I çapulcu sono io, sei tu, siamo tutti noi.
Devono arrestarci tutti, abbatterci tutti, bruciare i nostri libri, piegare le nostre idee che, come diceva Falcone, uno dei nostri, pochi, veri eroi, continueranno comunque a camminare sulle gambe degli altri.
I çapulcu sono i cittadini che si sono svegliati, quelli che non vogliono un capitalismo mascherato da Islam che imponga loro le cose.
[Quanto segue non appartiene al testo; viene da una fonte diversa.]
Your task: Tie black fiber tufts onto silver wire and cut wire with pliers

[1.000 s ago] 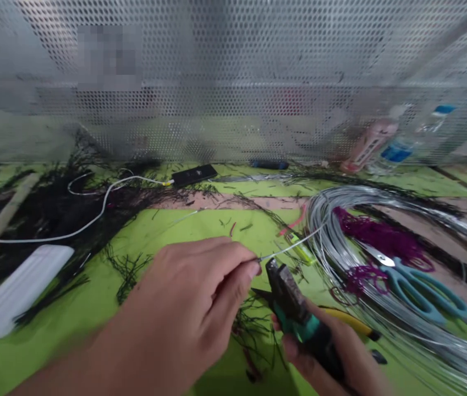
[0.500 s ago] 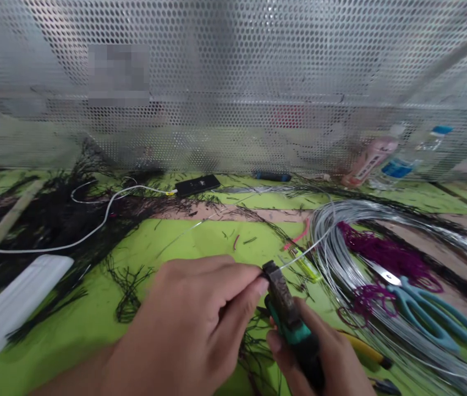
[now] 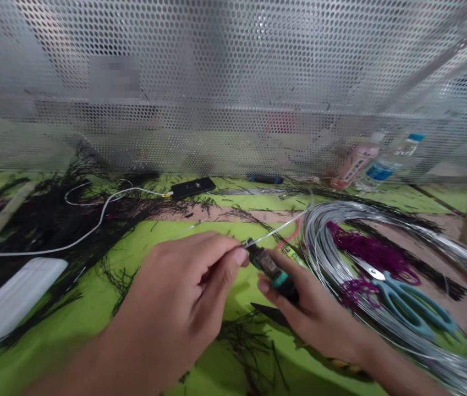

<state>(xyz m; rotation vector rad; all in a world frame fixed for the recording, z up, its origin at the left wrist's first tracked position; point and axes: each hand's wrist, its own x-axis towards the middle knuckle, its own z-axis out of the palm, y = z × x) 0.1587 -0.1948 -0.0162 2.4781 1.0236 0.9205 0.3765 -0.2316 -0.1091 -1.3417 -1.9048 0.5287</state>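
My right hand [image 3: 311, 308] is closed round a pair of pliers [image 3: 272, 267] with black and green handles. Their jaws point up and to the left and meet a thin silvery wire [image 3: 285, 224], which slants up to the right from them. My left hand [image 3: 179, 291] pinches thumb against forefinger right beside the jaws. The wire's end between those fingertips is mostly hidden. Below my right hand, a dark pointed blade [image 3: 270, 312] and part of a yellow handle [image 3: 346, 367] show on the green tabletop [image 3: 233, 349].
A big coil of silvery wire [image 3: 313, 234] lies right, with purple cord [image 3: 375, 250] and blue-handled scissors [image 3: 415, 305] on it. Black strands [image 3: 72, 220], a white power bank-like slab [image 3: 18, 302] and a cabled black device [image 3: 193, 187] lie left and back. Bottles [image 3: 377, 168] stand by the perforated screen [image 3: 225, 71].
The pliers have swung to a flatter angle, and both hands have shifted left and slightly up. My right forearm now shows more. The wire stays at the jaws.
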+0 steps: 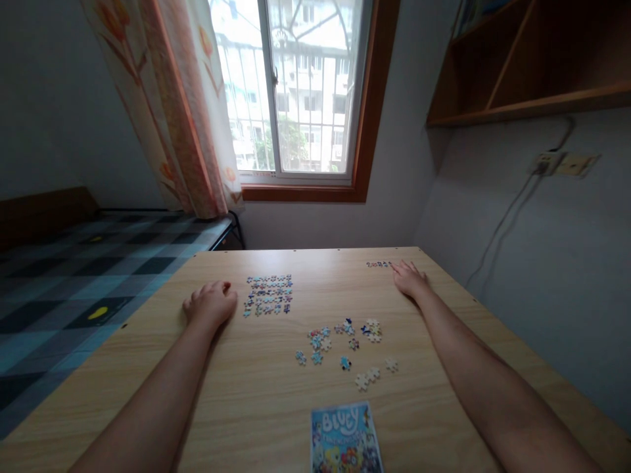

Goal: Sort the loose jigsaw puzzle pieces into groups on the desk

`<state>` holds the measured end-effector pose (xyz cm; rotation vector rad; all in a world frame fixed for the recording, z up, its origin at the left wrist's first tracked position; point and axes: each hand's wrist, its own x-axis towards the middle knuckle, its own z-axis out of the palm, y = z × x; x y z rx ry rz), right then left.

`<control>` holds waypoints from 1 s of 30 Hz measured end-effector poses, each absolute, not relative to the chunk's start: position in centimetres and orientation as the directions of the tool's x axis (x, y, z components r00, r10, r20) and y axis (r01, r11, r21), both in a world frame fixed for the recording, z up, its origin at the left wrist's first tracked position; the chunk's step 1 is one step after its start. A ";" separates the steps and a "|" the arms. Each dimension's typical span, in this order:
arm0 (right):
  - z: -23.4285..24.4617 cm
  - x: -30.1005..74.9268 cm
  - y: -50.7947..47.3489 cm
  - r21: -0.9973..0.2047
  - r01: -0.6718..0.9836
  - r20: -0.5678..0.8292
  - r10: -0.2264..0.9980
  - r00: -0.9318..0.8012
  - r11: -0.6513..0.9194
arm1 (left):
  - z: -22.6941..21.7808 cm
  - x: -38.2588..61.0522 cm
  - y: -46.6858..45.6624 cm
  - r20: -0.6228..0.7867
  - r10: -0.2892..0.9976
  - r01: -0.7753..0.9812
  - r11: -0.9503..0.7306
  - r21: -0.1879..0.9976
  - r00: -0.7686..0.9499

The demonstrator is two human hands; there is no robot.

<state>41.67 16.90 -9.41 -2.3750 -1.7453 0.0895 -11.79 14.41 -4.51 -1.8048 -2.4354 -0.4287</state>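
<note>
Bluey picture (345,439): cut by bottom edge | gridded puzzle pieces (269,293): designs too small

Puzzle pieces (353,344) on a surface (246,394) before a window (315,98), two hands either side.
Several rows form a block (267,293) at the far left, just right of the left hand (211,304); a short row (378,264) lies near the back edge, the right hand (410,278) at its right end. Loose pieces lie mid-surface, in front of both, with a box (345,439) nearest. A bed (108,263) stands beyond the left edge.
</note>
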 end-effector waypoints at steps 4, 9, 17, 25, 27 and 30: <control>-9.3 41.4 16.8 -0.176 0.946 0.050 0.957 0.285 -0.272 | -4.2 -11.6 14.1 0.216 0.927 0.947 0.273 0.169 -0.306; -9.1 41.1 16.8 -0.188 0.947 0.019 0.963 0.269 -0.261 | -3.9 -11.4 14.1 0.193 0.930 0.945 0.286 0.158 -0.314; -8.7 40.8 16.7 -0.179 0.951 -0.006 0.967 0.256 -0.253 | -3.9 -11.3 14.0 0.202 0.926 0.942 0.288 0.171 -0.320; -8.8 40.6 16.7 -0.177 0.955 -0.023 0.971 0.238 -0.238 | -3.8 -11.3 14.0 0.199 0.927 0.942 0.285 0.176 -0.317; -8.9 40.7 16.8 -0.177 0.955 -0.021 0.971 0.237 -0.237 | -3.9 -11.3 14.0 0.205 0.926 0.942 0.283 0.178 -0.317; -8.9 40.7 16.8 -0.172 0.957 -0.016 0.972 0.236 -0.235 | -4.1 -11.4 14.1 0.226 0.920 0.941 0.284 0.181 -0.321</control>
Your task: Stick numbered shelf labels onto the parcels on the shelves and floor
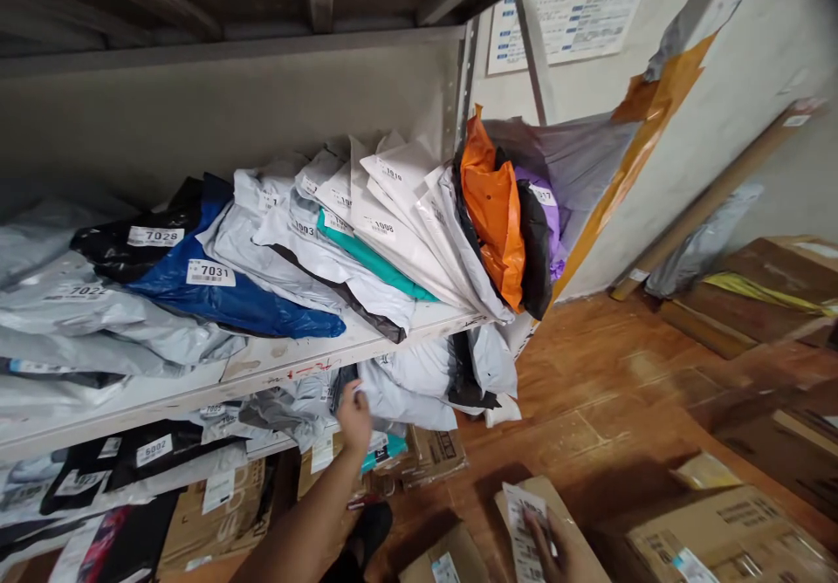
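Note:
My left hand (354,417) reaches to the lower shelf, its fingers closed at the edge of a pale plastic mailing bag (399,404). A dark bag lies just beside those fingers. At the bottom of the view my right hand (561,552) is closed on a strip of printed labels (520,522), with large numbers on it. A small white piece shows by the right fingers; I cannot tell what it is. Above the left hand, the upper shelf (281,352) carries numbered mailing bags, among them a blue bag (262,299) marked 7031 and an orange bag (494,208).
Cardboard boxes (733,531) stand on the wooden floor (589,373) at right, and more sit under the shelving. A long cardboard tube (713,203) leans against the wall. Taped grey sheeting (589,164) closes the shelf's right end. My shoe (372,526) shows below.

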`<state>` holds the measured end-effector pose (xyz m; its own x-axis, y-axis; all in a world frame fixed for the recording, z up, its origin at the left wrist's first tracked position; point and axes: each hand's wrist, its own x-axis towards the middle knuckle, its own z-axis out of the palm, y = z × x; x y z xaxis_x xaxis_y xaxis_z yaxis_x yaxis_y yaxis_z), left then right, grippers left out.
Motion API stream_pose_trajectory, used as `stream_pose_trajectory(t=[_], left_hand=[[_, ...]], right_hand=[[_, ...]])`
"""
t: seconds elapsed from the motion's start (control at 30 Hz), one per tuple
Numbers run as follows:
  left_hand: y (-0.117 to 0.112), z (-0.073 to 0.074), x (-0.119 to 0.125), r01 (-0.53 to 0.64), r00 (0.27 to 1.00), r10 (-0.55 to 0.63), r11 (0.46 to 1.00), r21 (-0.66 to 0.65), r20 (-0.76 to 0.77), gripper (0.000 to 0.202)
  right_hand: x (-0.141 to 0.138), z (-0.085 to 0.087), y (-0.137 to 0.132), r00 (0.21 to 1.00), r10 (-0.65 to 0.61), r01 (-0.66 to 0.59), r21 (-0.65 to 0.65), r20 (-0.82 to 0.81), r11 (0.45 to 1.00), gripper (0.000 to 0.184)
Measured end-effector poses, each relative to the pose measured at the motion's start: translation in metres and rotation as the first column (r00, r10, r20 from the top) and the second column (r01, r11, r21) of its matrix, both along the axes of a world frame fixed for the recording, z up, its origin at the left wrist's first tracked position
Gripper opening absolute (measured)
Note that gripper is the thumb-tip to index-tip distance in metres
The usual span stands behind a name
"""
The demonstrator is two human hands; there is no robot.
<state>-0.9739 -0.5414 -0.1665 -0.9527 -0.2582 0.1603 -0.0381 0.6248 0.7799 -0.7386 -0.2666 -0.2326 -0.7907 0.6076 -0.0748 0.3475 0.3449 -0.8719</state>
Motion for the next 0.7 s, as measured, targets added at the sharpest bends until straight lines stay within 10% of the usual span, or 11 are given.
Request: stream_pose_trajectory(t=[0.17,0.4,0.7], left_hand=[[-0.082,-0.004,0.015,0.062,0.998,-0.062,0.998,0.034,0.003,0.019],[-0.067,0.018,-0.017,0.414,0.898,-0.422,0.906,0.085,0.125,0.039],[-0.076,0.035,-0.042,0.63,0.693,-0.649,0.757,0.174,0.314,0.033]], right_hand=[[-0.05,0.011,-0.062,0.979,0.141,-0.179,-0.29,-0.147,0.94,0.054],[-0.148,0.03,-0.175,0.891,0.182,-0.419,-0.602,-0.415,0.679,0.041],[-0.212,0.036,-0.242,0.874,0.073,-0.428,-0.691,-0.48,0.582,0.039]])
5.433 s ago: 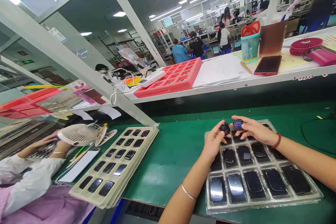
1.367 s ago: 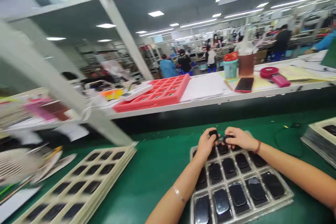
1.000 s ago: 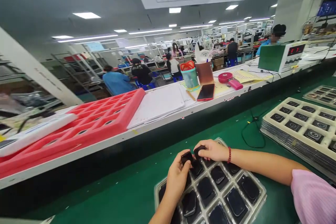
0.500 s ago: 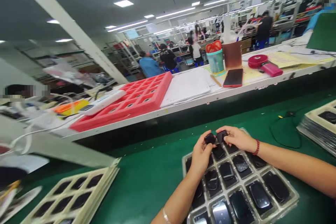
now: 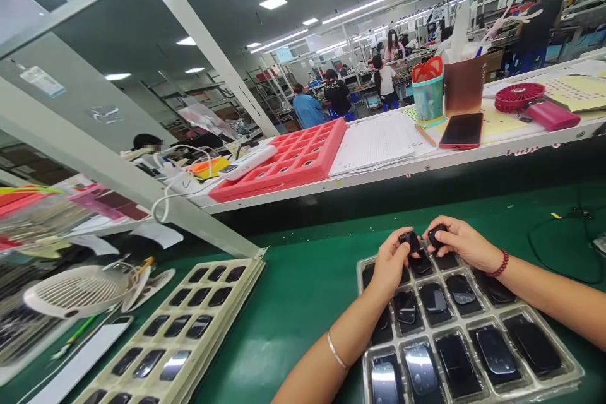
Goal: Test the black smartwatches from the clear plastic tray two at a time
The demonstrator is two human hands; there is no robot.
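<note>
Left hand [image 5: 391,263], right hand [image 5: 461,243] apart, each gripping black device [image 5: 409,241]; tray [image 5: 521,391] below holds more.

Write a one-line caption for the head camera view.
Left hand and right hand hold small black devices over a plastic tray on a green bench.

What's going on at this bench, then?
A person at a green bench holds a small black part in each hand: the left hand has one, the right hand a second one. Both are just above a clear plastic tray of dark parts set out in rows. A cream tray of dark parts lies to the left on the bench. Further down the hall, a person in blue sits among other workers.
</note>
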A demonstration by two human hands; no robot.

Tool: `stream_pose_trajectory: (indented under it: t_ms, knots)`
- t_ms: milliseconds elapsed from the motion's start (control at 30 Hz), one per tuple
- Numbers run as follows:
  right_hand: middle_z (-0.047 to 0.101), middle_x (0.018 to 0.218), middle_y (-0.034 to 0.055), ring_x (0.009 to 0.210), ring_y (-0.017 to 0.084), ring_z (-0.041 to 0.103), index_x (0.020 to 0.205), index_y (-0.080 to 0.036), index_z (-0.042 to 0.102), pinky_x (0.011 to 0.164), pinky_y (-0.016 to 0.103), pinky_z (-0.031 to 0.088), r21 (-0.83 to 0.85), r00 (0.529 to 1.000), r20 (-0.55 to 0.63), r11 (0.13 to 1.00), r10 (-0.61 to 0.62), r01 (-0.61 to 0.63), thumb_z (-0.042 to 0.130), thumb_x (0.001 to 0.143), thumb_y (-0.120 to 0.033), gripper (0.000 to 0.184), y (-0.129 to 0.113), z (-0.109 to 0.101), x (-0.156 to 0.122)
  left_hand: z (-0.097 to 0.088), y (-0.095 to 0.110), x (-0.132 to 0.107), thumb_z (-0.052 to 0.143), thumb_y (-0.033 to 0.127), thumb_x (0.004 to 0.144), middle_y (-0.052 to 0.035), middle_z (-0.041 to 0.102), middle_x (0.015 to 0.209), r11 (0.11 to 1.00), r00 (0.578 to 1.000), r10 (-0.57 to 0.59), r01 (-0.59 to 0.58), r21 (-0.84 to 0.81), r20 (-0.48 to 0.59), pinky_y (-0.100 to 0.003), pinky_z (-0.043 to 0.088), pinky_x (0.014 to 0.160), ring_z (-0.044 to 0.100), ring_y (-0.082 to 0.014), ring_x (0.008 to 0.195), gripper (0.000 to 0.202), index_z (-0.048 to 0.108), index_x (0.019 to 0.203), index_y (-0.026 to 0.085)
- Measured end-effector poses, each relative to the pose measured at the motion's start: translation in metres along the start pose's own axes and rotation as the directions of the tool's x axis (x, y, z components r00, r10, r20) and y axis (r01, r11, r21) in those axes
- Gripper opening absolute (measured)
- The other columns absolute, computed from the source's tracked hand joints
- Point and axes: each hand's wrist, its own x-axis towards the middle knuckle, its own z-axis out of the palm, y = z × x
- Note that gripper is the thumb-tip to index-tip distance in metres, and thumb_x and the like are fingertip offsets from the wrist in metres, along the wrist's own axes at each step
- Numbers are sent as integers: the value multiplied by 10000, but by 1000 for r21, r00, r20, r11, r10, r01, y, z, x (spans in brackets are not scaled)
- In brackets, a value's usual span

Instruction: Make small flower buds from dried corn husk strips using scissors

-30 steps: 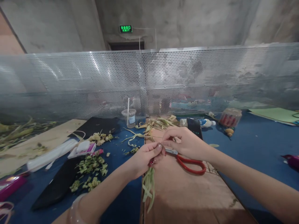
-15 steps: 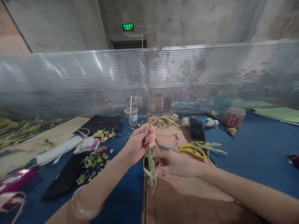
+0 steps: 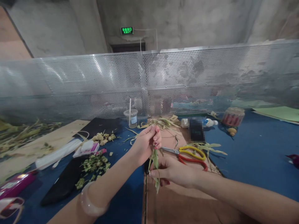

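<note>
My left hand [image 3: 146,142] is raised over the wooden board [image 3: 187,199], its fingers pinched on the top of a bundle of green leaf strips [image 3: 155,161] that hangs down. Below it, my right hand [image 3: 171,171] is closed around the lower part of the same strips. A clear bangle [image 3: 90,199] sits on my left wrist. Two pairs of scissors lie on the board just right of my hands: a yellow-handled pair [image 3: 190,151] and a red-handled pair [image 3: 192,161] partly under it.
A plastic cup with a straw [image 3: 131,117] stands at the back by the perforated metal screen [image 3: 149,84]. Dried flower bits [image 3: 94,165], black sheets [image 3: 67,179], a white and pink box [image 3: 86,147], a bottle [image 3: 203,122] and a round jar [image 3: 232,116] lie on the blue table.
One second ago both hands met near the red scissors. The left hand has since lifted the strips, and the right hand has dropped below it and closed round their lower part.
</note>
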Motion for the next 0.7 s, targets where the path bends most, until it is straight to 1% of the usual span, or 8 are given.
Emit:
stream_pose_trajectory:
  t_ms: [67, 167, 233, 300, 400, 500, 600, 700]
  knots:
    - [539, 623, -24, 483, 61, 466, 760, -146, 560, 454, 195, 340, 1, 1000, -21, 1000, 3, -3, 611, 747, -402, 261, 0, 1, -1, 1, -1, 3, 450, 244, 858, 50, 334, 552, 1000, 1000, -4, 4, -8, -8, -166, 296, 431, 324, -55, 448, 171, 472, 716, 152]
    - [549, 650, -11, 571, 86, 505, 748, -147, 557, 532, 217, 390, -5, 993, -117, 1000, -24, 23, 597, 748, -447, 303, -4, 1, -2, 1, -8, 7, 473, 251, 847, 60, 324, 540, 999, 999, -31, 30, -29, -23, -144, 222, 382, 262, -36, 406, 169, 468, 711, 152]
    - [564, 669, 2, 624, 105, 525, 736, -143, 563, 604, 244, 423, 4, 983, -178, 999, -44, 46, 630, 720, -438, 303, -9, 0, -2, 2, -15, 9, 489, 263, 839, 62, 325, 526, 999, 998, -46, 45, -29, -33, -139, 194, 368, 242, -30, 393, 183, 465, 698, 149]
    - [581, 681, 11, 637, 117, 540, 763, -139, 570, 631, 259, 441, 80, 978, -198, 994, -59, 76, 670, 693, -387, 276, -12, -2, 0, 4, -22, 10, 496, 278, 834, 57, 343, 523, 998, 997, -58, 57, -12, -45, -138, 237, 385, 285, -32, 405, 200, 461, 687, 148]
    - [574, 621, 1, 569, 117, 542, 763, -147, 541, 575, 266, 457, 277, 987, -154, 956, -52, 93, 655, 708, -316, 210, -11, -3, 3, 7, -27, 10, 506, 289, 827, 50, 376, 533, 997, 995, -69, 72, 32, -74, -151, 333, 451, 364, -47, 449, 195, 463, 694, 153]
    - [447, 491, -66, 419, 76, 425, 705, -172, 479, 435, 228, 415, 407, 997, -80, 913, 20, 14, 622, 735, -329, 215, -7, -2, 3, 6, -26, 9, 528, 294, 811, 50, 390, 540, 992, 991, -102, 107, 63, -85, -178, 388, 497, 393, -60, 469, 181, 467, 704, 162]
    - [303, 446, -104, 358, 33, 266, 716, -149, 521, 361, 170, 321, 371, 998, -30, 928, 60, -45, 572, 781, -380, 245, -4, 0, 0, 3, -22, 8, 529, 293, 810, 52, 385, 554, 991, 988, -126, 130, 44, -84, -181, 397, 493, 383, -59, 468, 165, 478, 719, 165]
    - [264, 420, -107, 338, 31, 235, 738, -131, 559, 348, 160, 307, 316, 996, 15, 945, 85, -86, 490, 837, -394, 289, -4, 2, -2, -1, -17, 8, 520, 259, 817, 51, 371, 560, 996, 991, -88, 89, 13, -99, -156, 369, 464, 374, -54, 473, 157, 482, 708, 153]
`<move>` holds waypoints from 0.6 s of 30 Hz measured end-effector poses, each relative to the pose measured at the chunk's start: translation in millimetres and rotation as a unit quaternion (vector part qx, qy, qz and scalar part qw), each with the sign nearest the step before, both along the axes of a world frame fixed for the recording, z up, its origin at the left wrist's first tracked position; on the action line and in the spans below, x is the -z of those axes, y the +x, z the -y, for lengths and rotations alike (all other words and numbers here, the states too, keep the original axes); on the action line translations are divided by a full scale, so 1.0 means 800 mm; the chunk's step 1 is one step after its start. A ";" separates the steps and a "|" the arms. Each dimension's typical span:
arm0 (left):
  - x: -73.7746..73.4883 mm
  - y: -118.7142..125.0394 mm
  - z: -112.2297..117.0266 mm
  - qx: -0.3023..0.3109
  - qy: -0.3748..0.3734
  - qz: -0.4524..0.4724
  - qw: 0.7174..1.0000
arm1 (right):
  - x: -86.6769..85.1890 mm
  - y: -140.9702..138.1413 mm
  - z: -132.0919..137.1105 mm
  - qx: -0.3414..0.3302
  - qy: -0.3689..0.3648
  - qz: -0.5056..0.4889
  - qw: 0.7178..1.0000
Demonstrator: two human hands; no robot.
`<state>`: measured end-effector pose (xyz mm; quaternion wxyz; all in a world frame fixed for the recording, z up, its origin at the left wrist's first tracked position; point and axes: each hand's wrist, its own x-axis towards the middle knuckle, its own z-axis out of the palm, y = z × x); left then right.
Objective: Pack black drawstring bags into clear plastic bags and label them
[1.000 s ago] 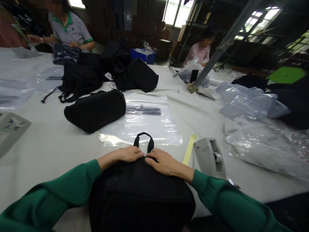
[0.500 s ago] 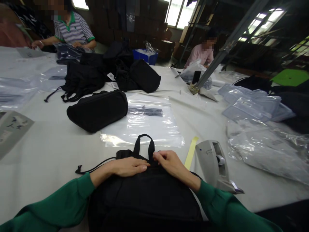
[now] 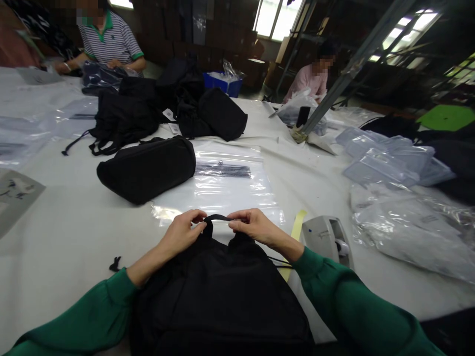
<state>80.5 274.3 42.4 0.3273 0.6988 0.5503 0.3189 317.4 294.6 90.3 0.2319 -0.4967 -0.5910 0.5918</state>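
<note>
A black fabric bag (image 3: 226,296) lies in front of me on the white table, its top edge pointing away. My left hand (image 3: 185,228) pinches the left part of the bag's strap handle (image 3: 218,216) between thumb and fingers. On the right part of the same handle, my right hand (image 3: 256,226) is closed in a pinch. Between the two hands the strap runs nearly level, raised off the bag. Past the left wrist a dark cord end (image 3: 115,264) rests on the table. Thin cords also show under the right forearm.
Beyond the hands are a printed clear plastic bag (image 3: 233,190) and another black bag (image 3: 148,170). A grey tape dispenser (image 3: 321,235) and yellow strip (image 3: 299,225) lie right. Plastic bags (image 3: 408,232) are heaped farther right. Co-workers (image 3: 111,42) sit across the table.
My left hand has gone from lying flat on the bag to pinching the handle. My right hand has moved up and forward onto the strap. The handle loop is now pulled flatter.
</note>
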 end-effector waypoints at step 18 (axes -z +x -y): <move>0.023 0.007 -0.021 0.098 -0.021 -0.101 0.990 | 0.040 0.005 0.038 -0.139 0.251 0.348 0.893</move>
Non bisogna cercarli nei loro rifugi, ci camminano accanto, ogni giorno.
Stanno cercando di dare un senso profondo alla loro rivoluzione.
Quando i poliziotti li cercano, sorrido quasi. Sono nascosti fra noi, perché siamo noi.
Noi che poco prima fuggivamo dal gas, e che torneremo a fuggire domani. Ma che leggiamo, ci informiamo, cerchiamo di usare le parole e non i muscoli, come loro, come i poliziotti.
I çapulcu hanno un’anima diversa l’una dall’altra e nelle loro differenze riconoscono la bellezza della diversità.
I çapulcu sognano un domani migliore. Un domani in cui si sia libertà di parola, in cui la stampa possa scrivere quello che vuole, in cui i gay possano camminare accanto ai religiosi senza sentirsi emarginati, in cui non ci siano imposizioni ma decisioni corali, in cui la polizia torni a fare il suo lavoro senza massacrare, arrestare innocenti, lanciare gas su mezza città solo perché qualcuno la pensa diversamente
Li ho visti, i çapulcu. E mi sono sentita una di loro.